A Doctor of Philosophy (PhD) degree in Pharmaceutical Sciences and Pharmacogenomics is conferred upon completion of the requirements for the PhD program.
I am a PharmD, am I eligible for the combined PharmD/PhD program?
If you have already completed your PharmD, you are not eligible for the combined degree program, but you might want to pursue one of our PhD programs.

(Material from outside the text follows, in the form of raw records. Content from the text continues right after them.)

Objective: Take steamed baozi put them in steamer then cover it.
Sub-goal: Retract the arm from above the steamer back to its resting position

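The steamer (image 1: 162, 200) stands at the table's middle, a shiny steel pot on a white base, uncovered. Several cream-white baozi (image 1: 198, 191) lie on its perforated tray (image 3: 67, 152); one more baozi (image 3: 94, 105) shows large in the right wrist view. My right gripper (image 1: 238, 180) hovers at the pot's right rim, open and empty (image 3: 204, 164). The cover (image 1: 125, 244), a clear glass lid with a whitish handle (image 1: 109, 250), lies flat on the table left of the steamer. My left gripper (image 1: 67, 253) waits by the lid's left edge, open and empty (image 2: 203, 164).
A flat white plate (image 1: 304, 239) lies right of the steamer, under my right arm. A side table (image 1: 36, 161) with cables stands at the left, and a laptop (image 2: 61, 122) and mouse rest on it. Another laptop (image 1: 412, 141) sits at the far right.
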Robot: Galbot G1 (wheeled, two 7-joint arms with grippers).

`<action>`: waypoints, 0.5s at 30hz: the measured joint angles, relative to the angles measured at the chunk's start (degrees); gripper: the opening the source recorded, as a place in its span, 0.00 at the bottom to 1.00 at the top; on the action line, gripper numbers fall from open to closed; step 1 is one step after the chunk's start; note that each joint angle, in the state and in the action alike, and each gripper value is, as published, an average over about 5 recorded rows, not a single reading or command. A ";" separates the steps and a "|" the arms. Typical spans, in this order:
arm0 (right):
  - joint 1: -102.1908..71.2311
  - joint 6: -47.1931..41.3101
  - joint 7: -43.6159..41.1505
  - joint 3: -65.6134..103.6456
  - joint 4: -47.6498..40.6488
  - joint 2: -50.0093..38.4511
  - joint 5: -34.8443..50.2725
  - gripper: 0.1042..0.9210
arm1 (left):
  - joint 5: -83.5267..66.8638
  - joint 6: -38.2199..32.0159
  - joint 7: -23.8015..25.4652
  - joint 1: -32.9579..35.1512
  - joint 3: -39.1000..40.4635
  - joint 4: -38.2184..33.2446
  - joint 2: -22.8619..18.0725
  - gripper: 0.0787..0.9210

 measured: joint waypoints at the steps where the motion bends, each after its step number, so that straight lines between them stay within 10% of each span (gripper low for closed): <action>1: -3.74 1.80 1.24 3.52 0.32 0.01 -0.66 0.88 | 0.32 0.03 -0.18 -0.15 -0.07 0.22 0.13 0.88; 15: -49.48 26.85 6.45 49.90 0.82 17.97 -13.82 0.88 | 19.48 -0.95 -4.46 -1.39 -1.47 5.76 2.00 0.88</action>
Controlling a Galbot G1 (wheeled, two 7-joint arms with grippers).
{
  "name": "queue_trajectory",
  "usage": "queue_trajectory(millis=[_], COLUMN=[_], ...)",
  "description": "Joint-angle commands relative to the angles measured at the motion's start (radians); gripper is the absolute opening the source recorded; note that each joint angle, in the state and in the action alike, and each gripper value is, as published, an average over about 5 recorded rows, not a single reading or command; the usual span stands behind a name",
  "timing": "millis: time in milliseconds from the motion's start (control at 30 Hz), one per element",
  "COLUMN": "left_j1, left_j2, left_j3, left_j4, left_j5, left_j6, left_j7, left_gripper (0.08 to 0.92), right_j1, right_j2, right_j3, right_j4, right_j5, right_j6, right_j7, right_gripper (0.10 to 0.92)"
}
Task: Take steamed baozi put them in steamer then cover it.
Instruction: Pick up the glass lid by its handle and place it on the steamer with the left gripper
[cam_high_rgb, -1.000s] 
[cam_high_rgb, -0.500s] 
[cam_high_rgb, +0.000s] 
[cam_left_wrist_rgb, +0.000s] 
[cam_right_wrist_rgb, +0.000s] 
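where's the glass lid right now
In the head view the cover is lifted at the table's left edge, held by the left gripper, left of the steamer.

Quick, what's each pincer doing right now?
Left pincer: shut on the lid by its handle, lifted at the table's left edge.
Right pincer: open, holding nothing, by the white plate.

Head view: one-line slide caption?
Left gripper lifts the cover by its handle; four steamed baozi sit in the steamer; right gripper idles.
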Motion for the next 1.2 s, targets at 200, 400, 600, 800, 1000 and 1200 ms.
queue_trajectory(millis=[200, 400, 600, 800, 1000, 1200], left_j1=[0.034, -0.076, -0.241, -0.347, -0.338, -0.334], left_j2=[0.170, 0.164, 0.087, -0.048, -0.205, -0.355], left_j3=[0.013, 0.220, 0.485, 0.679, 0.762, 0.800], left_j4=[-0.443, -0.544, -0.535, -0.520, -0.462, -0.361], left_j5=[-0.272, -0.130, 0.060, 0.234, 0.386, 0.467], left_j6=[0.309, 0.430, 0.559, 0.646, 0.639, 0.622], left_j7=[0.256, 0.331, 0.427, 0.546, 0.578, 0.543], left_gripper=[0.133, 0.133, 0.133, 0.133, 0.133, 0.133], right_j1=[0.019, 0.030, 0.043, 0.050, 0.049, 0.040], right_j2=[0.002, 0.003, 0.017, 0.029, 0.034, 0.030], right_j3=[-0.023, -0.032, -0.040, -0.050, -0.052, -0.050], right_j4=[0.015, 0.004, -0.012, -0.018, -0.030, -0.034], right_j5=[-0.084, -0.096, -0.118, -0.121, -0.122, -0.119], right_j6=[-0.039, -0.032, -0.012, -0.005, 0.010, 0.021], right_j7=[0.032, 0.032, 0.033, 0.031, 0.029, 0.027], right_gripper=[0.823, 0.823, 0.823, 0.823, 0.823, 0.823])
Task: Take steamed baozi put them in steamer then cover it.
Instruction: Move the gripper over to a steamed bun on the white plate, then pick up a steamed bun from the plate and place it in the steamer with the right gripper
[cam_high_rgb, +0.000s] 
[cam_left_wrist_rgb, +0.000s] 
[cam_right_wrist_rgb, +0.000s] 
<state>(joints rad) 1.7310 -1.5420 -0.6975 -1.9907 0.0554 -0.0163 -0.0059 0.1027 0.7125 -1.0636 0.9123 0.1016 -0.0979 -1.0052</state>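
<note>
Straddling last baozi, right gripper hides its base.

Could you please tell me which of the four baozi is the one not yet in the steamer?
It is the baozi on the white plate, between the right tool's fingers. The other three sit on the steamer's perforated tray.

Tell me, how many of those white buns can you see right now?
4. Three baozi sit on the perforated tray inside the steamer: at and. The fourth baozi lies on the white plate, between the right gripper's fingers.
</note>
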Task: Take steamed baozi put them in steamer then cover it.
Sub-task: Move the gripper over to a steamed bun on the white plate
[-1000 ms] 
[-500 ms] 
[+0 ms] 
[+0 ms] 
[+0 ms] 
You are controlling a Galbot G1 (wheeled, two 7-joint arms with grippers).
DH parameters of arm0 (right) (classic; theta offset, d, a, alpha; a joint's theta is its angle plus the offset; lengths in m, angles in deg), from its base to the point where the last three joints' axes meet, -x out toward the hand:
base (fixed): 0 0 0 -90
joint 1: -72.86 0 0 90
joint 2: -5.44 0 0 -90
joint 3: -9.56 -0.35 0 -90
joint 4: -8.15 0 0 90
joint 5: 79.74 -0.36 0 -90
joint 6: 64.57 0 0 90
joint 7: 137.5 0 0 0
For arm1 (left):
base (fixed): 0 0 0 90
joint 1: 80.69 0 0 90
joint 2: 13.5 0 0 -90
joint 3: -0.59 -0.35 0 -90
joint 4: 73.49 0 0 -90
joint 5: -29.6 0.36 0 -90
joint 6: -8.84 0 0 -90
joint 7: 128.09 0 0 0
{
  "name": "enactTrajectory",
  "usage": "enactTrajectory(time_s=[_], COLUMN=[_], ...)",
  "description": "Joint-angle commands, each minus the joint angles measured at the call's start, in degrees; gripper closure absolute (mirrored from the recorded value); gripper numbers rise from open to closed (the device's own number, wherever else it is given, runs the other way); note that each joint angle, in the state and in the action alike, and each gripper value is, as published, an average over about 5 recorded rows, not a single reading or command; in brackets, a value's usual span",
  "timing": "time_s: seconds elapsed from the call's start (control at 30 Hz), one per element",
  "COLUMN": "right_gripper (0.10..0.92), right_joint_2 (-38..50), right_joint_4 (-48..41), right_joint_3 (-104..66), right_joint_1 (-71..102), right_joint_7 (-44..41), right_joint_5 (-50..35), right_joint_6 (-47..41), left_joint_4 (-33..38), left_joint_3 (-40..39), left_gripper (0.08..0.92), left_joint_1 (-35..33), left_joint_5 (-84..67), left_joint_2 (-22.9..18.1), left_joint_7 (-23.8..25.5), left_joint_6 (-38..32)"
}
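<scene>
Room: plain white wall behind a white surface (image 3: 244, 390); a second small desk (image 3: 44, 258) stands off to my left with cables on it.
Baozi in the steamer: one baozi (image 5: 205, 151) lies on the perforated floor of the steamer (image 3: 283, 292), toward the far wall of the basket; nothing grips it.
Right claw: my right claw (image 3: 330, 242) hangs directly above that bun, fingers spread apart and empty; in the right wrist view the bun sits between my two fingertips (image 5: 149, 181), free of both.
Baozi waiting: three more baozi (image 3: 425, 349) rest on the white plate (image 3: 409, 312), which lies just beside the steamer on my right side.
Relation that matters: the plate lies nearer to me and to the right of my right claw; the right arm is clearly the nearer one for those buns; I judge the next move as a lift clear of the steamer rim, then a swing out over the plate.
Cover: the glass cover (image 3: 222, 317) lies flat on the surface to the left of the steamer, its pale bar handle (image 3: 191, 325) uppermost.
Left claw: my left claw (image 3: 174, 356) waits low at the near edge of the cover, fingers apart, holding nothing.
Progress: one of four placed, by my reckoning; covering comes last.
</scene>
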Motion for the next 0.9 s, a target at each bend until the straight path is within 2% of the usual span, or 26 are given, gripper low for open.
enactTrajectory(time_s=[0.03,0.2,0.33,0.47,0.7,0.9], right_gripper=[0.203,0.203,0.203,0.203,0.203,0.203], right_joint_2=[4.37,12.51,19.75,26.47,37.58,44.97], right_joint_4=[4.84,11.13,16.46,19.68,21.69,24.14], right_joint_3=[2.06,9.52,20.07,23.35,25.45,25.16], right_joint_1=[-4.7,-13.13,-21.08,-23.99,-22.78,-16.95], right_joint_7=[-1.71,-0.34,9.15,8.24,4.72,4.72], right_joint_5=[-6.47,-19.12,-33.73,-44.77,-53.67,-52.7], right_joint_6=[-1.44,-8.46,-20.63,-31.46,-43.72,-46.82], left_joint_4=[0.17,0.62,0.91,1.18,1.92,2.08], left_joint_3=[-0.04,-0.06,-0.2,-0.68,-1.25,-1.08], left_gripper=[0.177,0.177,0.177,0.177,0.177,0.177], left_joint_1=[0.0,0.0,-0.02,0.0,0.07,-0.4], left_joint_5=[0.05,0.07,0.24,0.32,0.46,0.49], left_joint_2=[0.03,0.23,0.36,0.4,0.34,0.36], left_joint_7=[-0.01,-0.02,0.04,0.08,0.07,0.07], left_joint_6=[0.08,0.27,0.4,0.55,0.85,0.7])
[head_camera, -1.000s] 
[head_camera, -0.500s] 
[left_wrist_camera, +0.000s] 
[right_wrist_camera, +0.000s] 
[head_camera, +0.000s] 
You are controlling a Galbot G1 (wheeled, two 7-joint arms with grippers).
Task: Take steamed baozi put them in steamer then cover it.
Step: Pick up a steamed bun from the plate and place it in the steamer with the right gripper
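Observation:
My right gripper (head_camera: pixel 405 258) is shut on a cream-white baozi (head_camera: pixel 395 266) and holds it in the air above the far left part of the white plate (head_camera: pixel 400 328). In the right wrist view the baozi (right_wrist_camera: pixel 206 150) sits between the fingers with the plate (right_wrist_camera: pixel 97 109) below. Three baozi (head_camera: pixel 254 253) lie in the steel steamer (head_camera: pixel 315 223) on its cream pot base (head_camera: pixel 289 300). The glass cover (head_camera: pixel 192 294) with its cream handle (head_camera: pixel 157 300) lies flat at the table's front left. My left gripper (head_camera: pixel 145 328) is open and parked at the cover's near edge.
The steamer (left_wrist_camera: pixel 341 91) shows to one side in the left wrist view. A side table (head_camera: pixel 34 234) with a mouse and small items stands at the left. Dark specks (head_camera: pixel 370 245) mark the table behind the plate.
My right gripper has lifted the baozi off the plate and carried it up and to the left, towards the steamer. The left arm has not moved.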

I am not a citizen or permanent resident of the United States. May I apply to the PharmD/PhD program?
International applicants may apply for admission to the PharmD program and subsequently apply to the PharmD/PhD combined degree program. Since admission to the Pharmaceutical Sciences and Pharmacogenomics PhD program is competitive, admission to the combined program is not guaranteed. Details:
What are some of the postdoctoral opportunities afforded to your most recent PharmD/PhD graduates?
Recent UCSF PharmD/PhD graduates have taken positions in academic institutions as well as with the United States Food and Drug Administration. We anticipate that our PharmD/PhD graduates will be highly competitive for most postdoctoral positions.
What are some of the career opportunities afforded to your most recent UCSF PharmD/PhD graduates?
The combined UCSF PharmD/PhD degree will make you uniquely qualified to translate basic research into clinical applications. For example, your laboratory in a pharmaceutical company might study the genetic variability in drug transporters at the molecular level and then follow up with the relevant clinical studies to determine the impact of this variability on appropriate drug selection and patient care.
In an academic career, you would greatly expand your potential research topics and be able to clearly show students the relevance of the basic sciences to professional practice.
Our most recent combined degree program graduates have, in general, gone on to careers in the academic setting and in the industrial setting.